Or just try all combinations, unless they entered o0o0o0o0o0o0o0o0o0o0o0
you're probably only going to have to try a small handful.

------
GeertB
I really like the super high efficiency at the important multiple-of-4-byte
increments. Using 7 base-24 characters to encode 32 bits is 99.7% efficient.
However, I'd recommend using 7 base-24 digits followed by a blank as standard
output format. This would allow for efficient 8 character <=> 32 bit
conversions. Also, I think padding output to a multiple of 7 characters would
be good, for similar reasons that it's good for base-64. Now you can
concatenate encoded streams like you could byte streams, and recover on
decode. As multiples of 32 bits are so common, padding would be used little in
practice. On input, it would be fine to accept unpadded base-24 sequences, but
valid base-24 output should always pad to a multiple of 7 chars (excluding the
blanks that should be just for readability and not significant otherwise).
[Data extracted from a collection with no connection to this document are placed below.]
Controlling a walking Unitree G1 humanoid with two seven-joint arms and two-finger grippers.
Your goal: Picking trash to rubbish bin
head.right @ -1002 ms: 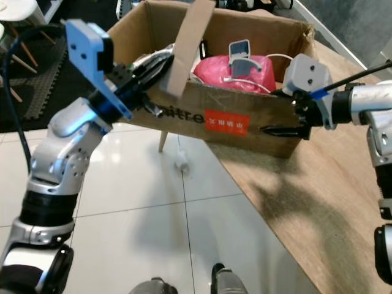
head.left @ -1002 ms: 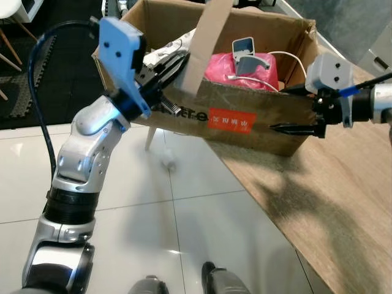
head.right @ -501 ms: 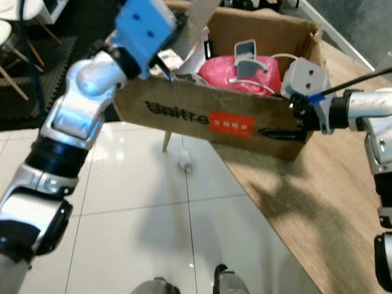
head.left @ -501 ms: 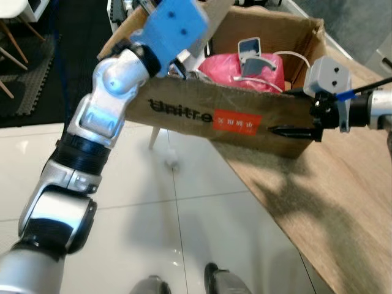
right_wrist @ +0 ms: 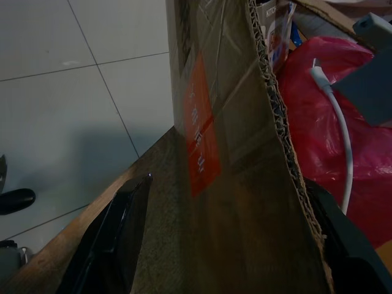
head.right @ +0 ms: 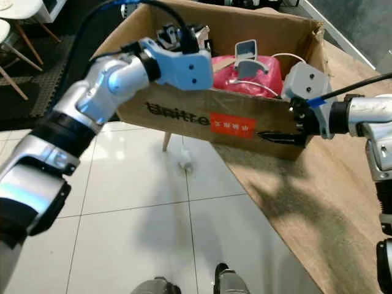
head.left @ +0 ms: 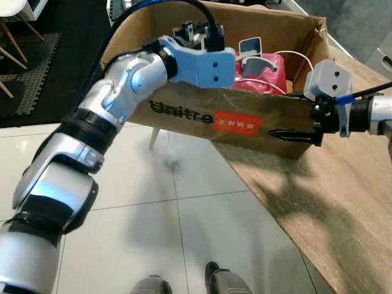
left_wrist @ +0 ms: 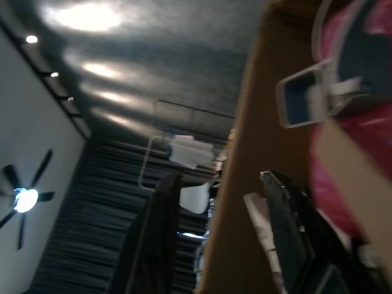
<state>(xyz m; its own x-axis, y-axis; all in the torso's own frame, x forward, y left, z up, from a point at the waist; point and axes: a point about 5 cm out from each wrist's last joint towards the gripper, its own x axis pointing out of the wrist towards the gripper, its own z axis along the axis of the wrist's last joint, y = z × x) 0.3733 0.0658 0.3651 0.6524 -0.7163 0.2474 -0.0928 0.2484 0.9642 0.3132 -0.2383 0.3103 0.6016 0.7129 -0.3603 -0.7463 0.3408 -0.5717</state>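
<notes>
box of rubbish held by its front wall, one gripper at each end

the cardboard box (head.left: pixel 233 119) sits at the corner of the wooden table (head.left: pixel 343 202), its left end jutting out over the white tiled floor (head.left: pixel 141 202). inside lie a red plastic bag (head.left: pixel 263 67), a white cable (head.right: pixel 257 86) draped over it, and a small blue-and-white stand (head.left: pixel 250 48).

the right gripper (head.left: pixel 294 136) is at the box's right end, by the orange label (head.left: pixel 237 124). in the right wrist view its two fingers (right_wrist: pixel 116 233) stand apart with the corrugated front wall between them, one outside and one inside next to the bag; whether they pinch the card or only straddle it cannot be told. the left gripper (left_wrist: pixel 223 233) reaches over the rim at the box's left end, and the left wrist view shows its fingers spread, one on each side of a cardboard wall.

the box looks light but floppy: single-wall card with a bent, creased rim, likely to buckle or tear if lifted by one edge. the contents are loose and would probably slide or spill if it tips. the safest hold seems to be deep on the wall near the corners, where the card is stiffest, with both ends raised evenly. a small white scrap (head.left: pixel 172 163) lies on the floor below the overhang.
</notes>
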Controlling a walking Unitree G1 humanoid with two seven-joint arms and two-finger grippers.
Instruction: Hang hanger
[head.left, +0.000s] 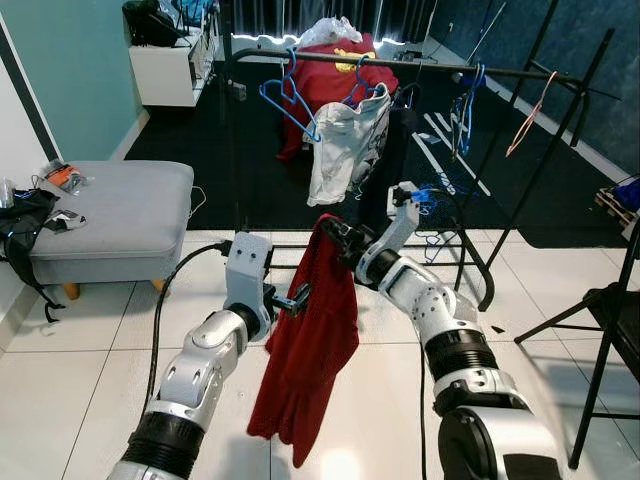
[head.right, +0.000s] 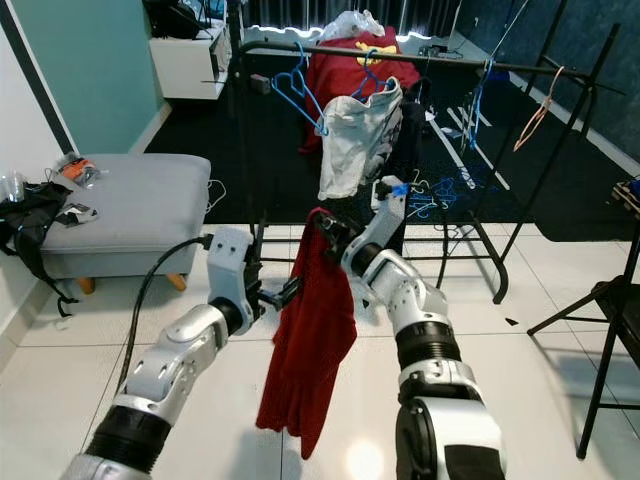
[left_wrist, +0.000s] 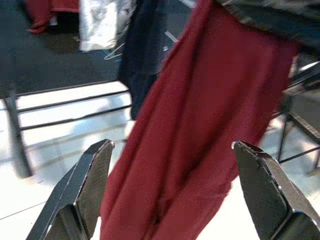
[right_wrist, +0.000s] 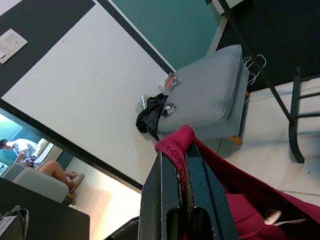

However, I strongly dislike the arbitrary mapping between character values and
base-24 digits. There is a strong reason for using the order
2345679ABCEFGHKRSTWXYZ, which is that now encoded values compare the same as
the original binary values. I did appreciate the 0x00000000 == ZZZZZZZ
equivalence, but consistent ordering is just way more important IMO. Also
2222222 looks a lot like ZZZZZZZ. Just saying.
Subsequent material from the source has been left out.